(Task requirements):
Please give an exact transcription of the lines below, from the one that contains "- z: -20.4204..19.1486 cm" to the very last, with no other lines.

(Information provided):
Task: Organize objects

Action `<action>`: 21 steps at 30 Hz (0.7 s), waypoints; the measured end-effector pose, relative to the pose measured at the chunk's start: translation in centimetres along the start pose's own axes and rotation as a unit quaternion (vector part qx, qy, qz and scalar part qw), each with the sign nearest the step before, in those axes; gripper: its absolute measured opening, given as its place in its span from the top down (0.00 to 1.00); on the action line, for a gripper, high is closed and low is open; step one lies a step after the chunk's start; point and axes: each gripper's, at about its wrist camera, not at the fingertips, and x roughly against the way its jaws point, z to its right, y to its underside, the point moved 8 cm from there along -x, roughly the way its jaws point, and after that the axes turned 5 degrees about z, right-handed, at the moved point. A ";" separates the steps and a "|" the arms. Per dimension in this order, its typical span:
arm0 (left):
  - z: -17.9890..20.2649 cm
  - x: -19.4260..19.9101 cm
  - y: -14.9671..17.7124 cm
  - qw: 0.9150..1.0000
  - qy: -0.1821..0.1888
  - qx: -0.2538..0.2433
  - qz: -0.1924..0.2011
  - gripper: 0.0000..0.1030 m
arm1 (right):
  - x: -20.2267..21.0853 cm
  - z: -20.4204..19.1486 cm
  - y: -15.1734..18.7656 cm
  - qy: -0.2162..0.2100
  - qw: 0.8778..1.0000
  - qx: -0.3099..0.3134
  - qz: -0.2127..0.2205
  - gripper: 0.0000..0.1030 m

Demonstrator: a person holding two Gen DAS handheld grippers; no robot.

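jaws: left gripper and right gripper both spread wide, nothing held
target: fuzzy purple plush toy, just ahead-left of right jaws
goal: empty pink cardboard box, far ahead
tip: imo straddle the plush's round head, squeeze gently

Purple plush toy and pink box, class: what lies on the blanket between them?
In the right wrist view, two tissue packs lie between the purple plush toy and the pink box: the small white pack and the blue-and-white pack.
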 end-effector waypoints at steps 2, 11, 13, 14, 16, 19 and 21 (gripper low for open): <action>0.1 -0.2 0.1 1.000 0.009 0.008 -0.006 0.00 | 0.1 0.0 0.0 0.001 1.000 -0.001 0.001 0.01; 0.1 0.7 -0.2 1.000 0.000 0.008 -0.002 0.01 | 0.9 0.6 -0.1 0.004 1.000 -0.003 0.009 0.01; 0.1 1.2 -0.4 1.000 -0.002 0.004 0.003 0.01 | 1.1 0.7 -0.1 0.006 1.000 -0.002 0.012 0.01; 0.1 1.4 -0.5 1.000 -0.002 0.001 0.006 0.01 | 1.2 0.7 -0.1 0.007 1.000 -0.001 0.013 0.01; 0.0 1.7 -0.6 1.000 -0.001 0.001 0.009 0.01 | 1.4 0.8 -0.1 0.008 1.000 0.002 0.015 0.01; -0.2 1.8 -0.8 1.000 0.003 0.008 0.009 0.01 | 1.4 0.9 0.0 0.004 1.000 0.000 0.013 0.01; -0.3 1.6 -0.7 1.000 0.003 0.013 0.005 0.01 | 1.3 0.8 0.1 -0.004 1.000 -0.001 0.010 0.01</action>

(Result for this task):
  - z: -20.4204..19.1486 cm
  - y: -15.1734..18.7656 cm
  - qy: -0.2162..0.2100
  - qw: 0.8778..1.0000
  - qx: -0.3099..0.3134
  - qz: -0.2127..0.2205
  - gripper: 0.0000..0.1030 m

Demonstrator: a person holding two Gen DAS handheld grippers; no robot.

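jaws: left gripper and right gripper both spread wide, nothing held
target: fuzzy purple plush toy, just ahead-left of right jaws
goal: empty pink cardboard box, far ahead
tip: imo straddle the plush's round head, squeeze gently

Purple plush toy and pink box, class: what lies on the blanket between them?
In the right wrist view, two tissue packs lie between the purple plush toy and the pink box: the small white pack and the blue-and-white pack.
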 end-effector waypoints at steps 2, 11, 13, 14, 16, 19 and 21 (gripper low for open): <action>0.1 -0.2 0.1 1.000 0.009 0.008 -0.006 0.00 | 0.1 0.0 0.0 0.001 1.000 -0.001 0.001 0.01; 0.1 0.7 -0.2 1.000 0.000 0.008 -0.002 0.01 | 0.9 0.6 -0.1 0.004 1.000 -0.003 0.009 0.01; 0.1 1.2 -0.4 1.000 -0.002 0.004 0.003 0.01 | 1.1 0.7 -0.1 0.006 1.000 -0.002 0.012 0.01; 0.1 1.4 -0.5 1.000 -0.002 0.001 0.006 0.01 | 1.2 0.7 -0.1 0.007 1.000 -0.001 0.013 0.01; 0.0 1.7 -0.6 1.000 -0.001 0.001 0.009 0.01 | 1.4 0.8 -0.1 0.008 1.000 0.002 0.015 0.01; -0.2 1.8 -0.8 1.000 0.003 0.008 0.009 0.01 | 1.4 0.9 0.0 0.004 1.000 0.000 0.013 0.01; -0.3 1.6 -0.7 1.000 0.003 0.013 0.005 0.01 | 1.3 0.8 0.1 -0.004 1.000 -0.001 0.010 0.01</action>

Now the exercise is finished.